When Warhol was a brand ambassador for the now defunct tech company Commodore, he created the artworks on an early Amiga 1000 home computer as part of a promotion at New York’s Lincoln Center.

In her 2019 memoir Face It, Harry described how her portrait came to fruition: “Andy called and asked me to model for a portrait he was going to create live, at Lincoln Center, as a promotion for the Commodore Amiga computer. It was a pretty amazing:

She continued, “they had a full orchestra and a large board set up with a bunch of technicians in lab coats. The techs programmed away with all the Warhol colors, as Andy designed and painted my portrait.
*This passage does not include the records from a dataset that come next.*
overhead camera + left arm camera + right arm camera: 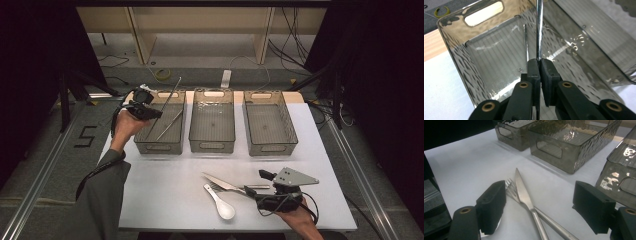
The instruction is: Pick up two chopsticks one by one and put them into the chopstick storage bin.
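Chopstick [539, 30], a thin metal rod, is clamped between the closed jaws of the left gripper [540, 65] and is held slanting over the leftmost bin [141, 145], where a second metal rod [169, 125] is seen lying inside. Two more smoky bins [212, 145] are lined up beside it. The right gripper [539, 210] is held wide open, nothing gripped, just over the crossed knife [524, 192] and fork [510, 188], with a white spoon [220, 202] lying beside them on the table [160, 190]
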Available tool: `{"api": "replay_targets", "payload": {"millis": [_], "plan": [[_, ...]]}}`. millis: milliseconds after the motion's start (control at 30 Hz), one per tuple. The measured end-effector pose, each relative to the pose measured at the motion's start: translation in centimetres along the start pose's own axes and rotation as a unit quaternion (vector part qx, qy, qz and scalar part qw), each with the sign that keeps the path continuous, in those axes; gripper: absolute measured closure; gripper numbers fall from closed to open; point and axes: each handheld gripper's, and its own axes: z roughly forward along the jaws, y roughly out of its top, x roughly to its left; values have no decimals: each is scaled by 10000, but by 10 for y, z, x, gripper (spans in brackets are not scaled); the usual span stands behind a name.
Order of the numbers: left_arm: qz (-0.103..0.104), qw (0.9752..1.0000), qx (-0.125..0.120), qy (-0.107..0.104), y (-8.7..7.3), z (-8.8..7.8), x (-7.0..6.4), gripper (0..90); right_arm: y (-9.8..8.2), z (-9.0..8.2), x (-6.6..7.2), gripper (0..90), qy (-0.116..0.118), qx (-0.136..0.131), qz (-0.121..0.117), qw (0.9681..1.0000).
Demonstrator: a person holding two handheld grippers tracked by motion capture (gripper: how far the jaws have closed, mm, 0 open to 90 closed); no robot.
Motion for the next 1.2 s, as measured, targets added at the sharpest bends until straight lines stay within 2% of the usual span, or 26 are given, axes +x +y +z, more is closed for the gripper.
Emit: {"api": "replay_targets", "payload": {"millis": [433,600,900,1200], "plan": [[-183,9998,93,24,-11,11,4,852,0,0,1,276,12,2,-4,10000],[-287,9995,121,-30,-14,15,7,852,0,1,0,276,16,19,5,10000],[-333,9993,194,-23,-17,17,10,851,0,1,0,276,20,27,1,10000],[-509,9984,258,-14,-23,25,11,847,0,1,0,276,20,28,-4,10000]]}}
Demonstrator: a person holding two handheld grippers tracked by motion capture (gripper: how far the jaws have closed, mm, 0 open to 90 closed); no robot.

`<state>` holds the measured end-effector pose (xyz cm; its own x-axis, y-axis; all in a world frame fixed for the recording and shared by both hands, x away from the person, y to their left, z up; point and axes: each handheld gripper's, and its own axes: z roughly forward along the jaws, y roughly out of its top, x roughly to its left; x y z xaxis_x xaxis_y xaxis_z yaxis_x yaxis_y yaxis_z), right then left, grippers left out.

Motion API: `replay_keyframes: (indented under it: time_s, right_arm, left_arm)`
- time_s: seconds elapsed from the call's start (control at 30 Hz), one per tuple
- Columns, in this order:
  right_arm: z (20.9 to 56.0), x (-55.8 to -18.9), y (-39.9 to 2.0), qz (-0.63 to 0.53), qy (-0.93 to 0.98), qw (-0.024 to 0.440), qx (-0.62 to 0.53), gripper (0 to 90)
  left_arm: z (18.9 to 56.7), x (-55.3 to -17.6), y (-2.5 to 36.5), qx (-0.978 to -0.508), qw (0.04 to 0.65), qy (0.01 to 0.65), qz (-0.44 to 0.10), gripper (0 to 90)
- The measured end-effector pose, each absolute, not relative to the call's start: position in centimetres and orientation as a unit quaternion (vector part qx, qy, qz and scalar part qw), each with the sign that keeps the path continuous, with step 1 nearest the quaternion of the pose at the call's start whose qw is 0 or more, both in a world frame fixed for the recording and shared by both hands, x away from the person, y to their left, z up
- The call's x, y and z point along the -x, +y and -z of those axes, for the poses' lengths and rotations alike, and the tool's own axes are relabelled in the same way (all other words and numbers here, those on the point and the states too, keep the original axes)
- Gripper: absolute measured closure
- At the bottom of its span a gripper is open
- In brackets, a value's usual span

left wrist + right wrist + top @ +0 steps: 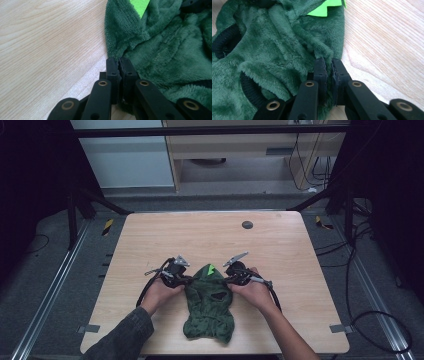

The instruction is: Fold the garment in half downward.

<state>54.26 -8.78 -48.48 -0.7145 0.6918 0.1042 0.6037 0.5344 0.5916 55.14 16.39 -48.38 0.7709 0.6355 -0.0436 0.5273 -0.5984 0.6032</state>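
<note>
Wooden table [150, 240] carries one dark green fleece garment [207, 305], lying near the front edge at centre, crumpled, with black ribbed trim [227, 42] at its openings and a bright green zigzag patch [211, 268] at its far end.

Left gripper [186, 280] is held in the person's left hand [161, 292] and sits at the garment's left edge. In the left gripper view its two black jaws stand pressed nearly together, with a pinch of the green fleece caught between the tips [118, 65]; bare table lies to their left.

Right gripper [228, 280] is held in the right hand [255, 292] at the garment's right edge, level with the other. The right gripper view shows its jaws likewise closed to a narrow slit, clamped on a fold of fleece [325, 53] just below the zigzag patch.

A small dark round disc [247, 224] sits on the table's far side, well apart from the garment
</note>
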Motion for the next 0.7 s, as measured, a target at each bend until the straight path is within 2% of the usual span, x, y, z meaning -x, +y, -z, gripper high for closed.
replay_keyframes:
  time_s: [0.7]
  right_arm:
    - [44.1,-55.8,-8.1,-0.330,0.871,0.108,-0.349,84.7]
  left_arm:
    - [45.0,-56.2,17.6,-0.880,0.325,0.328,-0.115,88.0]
I hammed it up some for the cameras, turning toward Andy, running my hand through my hair, and asking in a suggestive Marilyn voice, ‘Are you ready to paint me?’ Andy was pretty hilarious in his usual flat-affect way, as he sparred with the Commodore host.”
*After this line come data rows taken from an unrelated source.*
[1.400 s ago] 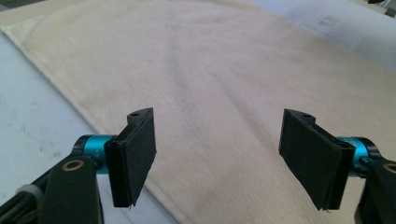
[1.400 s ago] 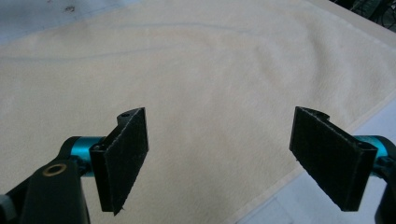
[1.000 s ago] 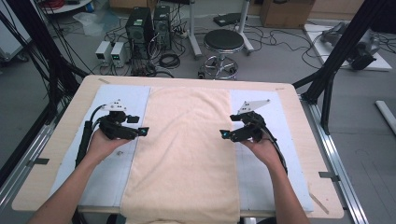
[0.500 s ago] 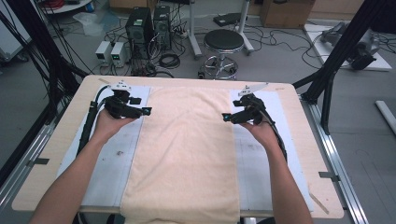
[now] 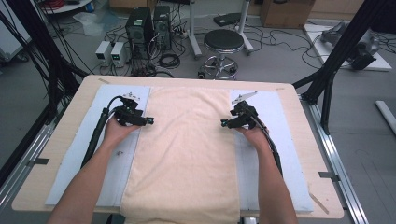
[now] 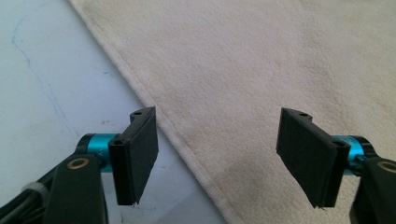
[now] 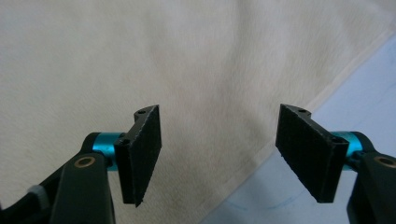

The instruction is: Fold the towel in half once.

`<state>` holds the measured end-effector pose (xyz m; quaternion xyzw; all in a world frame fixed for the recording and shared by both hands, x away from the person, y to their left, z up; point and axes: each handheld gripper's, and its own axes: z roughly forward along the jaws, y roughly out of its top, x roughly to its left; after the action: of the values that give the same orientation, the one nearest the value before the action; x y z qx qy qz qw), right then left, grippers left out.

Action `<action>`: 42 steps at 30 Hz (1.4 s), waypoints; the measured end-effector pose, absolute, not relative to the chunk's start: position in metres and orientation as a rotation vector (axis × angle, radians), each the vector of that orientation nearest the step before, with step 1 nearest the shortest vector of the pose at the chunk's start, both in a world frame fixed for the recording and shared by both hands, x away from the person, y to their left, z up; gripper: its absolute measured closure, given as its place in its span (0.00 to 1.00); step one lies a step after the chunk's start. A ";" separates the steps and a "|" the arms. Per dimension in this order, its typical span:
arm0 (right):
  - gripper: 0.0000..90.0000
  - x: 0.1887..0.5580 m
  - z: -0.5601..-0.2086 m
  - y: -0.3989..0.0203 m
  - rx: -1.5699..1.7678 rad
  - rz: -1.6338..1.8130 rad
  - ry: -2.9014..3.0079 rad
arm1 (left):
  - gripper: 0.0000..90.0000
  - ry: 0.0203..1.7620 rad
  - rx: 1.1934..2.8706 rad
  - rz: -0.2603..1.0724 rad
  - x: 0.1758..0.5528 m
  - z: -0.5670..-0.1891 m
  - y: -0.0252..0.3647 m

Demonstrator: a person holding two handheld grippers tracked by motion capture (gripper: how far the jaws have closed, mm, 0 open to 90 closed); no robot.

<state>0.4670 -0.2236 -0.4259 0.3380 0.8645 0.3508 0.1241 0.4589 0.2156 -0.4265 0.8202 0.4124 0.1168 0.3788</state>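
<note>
A cream towel point(image 5: 187, 154) lies flat down the middle of the table on a pale blue mat point(image 5: 84, 163). My left gripper point(image 5: 147, 121) is low over the towel's left edge, open. In the left gripper view its jaws point(image 6: 217, 154) straddle the hemmed edge of the towel point(image 6: 243, 70), with the mat point(image 6: 46, 84) under the left pad. My right gripper point(image 5: 224, 123) is at the towel's right edge. Its jaws point(image 7: 219, 154) have just been closing and still stand apart over the towel point(image 7: 140, 56) and its edge, pressing on nothing.
The wooden table point(image 5: 299, 121) ends just beyond the towel's far edge. On the floor behind it stand a round stool point(image 5: 223, 42), computer towers point(image 5: 149, 25) and loose cables. Black frame posts point(image 5: 336, 65) rise at both sides of the table.
Both hands moved toward the far end of the table, then sank to the towel's side edges with the jaws pointing inward. The right jaws look narrower.
</note>
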 end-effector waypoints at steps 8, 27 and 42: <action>0.66 0.469 -0.433 -0.219 1.025 0.965 2.541 | 0.60 1.083 2.164 0.366 0.460 -0.433 0.209; 0.95 0.461 -0.395 -0.224 0.967 1.125 2.570 | 0.94 1.021 2.067 0.307 0.453 -0.407 0.221; 0.94 0.402 -0.333 -0.240 0.743 1.329 2.499 | 0.94 0.827 1.968 0.359 0.403 -0.346 0.239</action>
<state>0.4021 -0.2403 -0.3327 0.2526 0.8490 0.4515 0.1076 0.4035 0.2390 -0.3460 0.8029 0.3375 0.1465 0.4691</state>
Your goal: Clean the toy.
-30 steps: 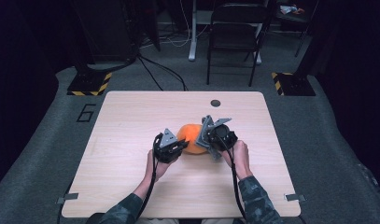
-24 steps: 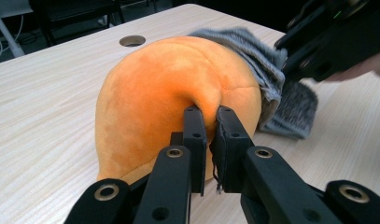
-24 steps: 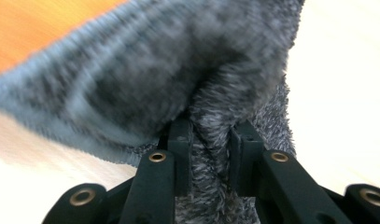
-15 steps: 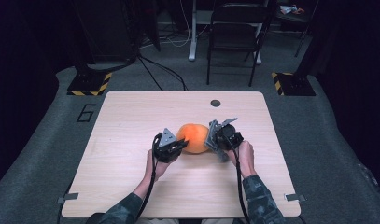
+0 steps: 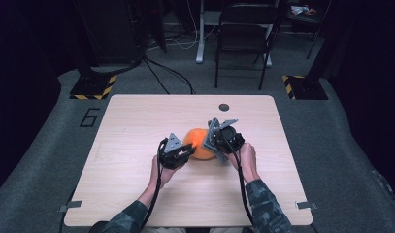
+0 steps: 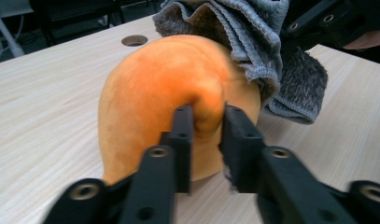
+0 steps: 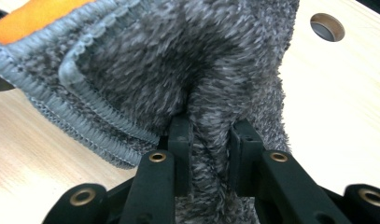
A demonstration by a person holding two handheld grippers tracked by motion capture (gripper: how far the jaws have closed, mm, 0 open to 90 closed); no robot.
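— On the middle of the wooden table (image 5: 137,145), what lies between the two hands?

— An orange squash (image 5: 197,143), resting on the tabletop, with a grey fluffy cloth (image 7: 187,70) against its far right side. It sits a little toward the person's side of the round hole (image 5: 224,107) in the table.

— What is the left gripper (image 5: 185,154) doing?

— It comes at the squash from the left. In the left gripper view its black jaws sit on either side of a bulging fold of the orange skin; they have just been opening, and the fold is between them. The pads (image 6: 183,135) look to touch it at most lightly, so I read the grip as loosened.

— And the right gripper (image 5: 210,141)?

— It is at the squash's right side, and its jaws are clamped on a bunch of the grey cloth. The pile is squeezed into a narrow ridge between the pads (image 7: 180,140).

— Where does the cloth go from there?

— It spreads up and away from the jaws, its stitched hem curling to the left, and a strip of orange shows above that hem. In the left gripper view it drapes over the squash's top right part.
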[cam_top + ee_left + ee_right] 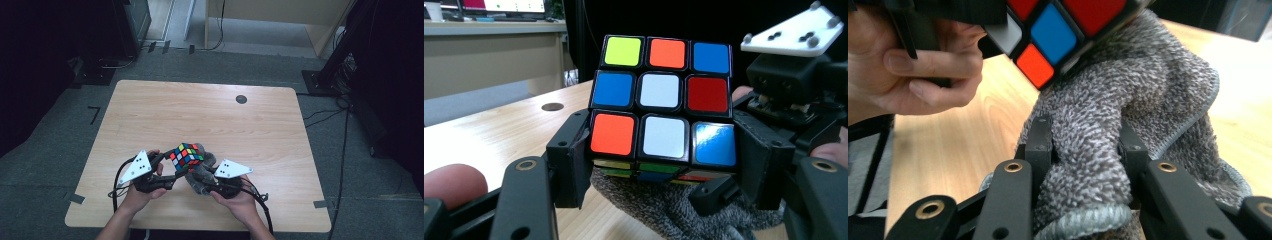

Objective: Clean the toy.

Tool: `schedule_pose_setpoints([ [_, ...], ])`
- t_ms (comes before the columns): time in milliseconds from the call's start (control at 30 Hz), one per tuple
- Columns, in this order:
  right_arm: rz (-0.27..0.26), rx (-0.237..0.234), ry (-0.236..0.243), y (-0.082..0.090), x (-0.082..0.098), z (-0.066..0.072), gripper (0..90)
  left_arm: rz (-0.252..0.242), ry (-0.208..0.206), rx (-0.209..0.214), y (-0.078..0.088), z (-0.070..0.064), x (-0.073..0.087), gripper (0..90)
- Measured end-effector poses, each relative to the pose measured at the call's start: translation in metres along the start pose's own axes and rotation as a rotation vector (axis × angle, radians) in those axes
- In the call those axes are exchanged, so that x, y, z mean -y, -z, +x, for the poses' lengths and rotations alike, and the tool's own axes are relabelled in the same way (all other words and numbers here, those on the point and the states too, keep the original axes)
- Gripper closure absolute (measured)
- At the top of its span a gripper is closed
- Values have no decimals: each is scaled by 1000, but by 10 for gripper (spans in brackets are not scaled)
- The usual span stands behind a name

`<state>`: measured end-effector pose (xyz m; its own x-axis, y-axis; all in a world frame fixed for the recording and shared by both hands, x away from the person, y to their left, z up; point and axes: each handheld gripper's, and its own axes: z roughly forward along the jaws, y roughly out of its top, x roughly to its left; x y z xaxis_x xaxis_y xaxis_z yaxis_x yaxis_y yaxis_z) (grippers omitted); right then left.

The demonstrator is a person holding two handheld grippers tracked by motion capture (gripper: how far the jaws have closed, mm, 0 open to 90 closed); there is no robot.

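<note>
Your left claw (659, 165) clamps the puzzle cube (186, 154) at lower centre of the high view, above the table (150, 110). Your right claw (1083, 150) pinches the grey cloth (1148, 85); keep it bunched and wipe the cube's underside steadily.

No legible text, label, brand or number on any surface in view
</note>
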<state>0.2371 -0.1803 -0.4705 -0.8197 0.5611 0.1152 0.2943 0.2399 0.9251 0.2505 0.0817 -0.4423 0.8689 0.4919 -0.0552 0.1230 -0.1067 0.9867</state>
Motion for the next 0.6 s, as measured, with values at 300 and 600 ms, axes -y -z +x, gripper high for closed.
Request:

Harry has said of the works, “I think there are only two copies of this computer-generated Warhol in existence and I have one of them.”

Now, the location of the second portrait has been revealed. For nearly 40 years, it was displayed in the home of Commodore’s digital technician Jeff Bruette, who taught the artist how to use the computer.

Bruette is planning a private sale of the Harry portrait and original Amiga disk containing eight images Warhol made during the Amiga World interview, plus an experimental image created during the production of the MTV show Andy Warhol’s Fifteen MinutesPage Six reported on Monday.

“It’s been almost 40 years since I worked with Warhol—it was a life-changing assignment,” Bruette said. “For just as long, any time someone has seen the portrait of Debbie hanging on my wall, or learned that I was ‘that guy who worked with Andy,’ especially after the recent explosion of NFTs and digital art, anyone who’s heard the story has been completely riveted. I thought it was time the world got to interact with this extraordinary artwork the way it was meant to be experienced.”

Bruette added that “parting with this collection now gives me the chance to help find it the right home. And, to be honest, could make retirement just a little bit more comfortable.”

Though the price for the Harry portrait remains undisclosed, but the Post speculated that it could sell “for potential millions.” A series of five NFTs made using restored Amiga images from obsolete floppy disks in 2014 fetched $3.38 million at auction with Christie’s in 2021.

In addition to the Harry works, Warhol made digital images of a Campbell’s soup can and flowers, and a copy of Botticelli’s Birth of Venus (1485–86). At the time, he told Amiga World magazine that he planned to distribute the images, but he never succeeded in doing so.